* Task description *
Return all entries precisely as they stand, without the images.

* Information supplied *
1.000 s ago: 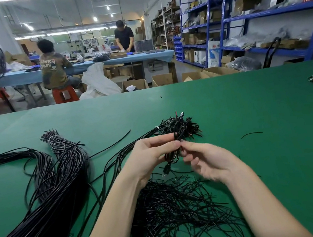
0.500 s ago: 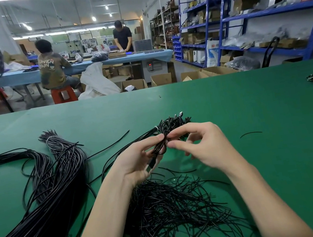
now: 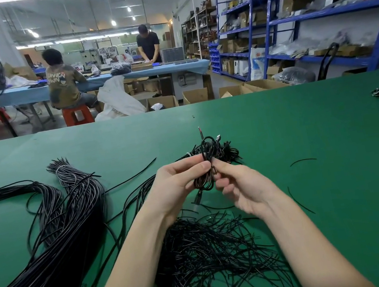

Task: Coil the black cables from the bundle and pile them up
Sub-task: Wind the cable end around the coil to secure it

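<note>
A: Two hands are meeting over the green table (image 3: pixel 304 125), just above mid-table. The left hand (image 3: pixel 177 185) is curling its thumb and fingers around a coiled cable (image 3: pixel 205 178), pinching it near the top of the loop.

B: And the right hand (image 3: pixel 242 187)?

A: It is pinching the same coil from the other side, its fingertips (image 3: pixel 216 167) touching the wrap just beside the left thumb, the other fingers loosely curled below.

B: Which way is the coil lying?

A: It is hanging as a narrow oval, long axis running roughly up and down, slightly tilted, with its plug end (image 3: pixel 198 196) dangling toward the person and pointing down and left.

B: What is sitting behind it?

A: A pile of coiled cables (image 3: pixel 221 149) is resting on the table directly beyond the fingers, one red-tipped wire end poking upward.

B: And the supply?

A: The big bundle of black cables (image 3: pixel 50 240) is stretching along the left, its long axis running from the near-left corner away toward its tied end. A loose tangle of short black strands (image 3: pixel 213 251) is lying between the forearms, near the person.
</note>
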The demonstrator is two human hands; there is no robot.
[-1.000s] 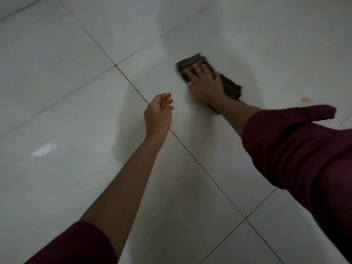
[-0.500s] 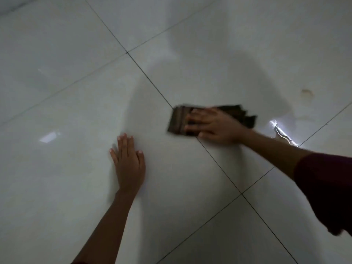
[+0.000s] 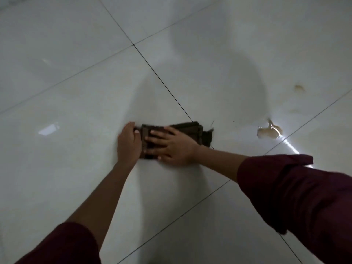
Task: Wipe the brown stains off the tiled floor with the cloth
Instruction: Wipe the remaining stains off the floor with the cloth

* Written response *
1.000 s ago: 
0.500 s ago: 
now: 

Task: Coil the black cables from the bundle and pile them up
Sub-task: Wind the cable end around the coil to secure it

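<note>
A: Two hands are meeting over the green table (image 3: pixel 304 125), just above mid-table. The left hand (image 3: pixel 177 185) is curling its thumb and fingers around a coiled cable (image 3: pixel 205 178), pinching it near the top of the loop.

B: And the right hand (image 3: pixel 242 187)?

A: It is pinching the same coil from the other side, its fingertips (image 3: pixel 216 167) touching the wrap just beside the left thumb, the other fingers loosely curled below.

B: Which way is the coil lying?

A: It is hanging as a narrow oval, long axis running roughly up and down, slightly tilted, with its plug end (image 3: pixel 198 196) dangling toward the person and pointing down and left.

B: What is sitting behind it?

A: A pile of coiled cables (image 3: pixel 221 149) is resting on the table directly beyond the fingers, one red-tipped wire end poking upward.

B: And the supply?

A: The big bundle of black cables (image 3: pixel 50 240) is stretching along the left, its long axis running from the near-left corner away toward its tied end. A loose tangle of short black strands (image 3: pixel 213 251) is lying between the forearms, near the person.
</note>
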The demonstrator is two human hands; there is no robot.
[-1.000s] 
[-0.500s] 
[+0.000s] 
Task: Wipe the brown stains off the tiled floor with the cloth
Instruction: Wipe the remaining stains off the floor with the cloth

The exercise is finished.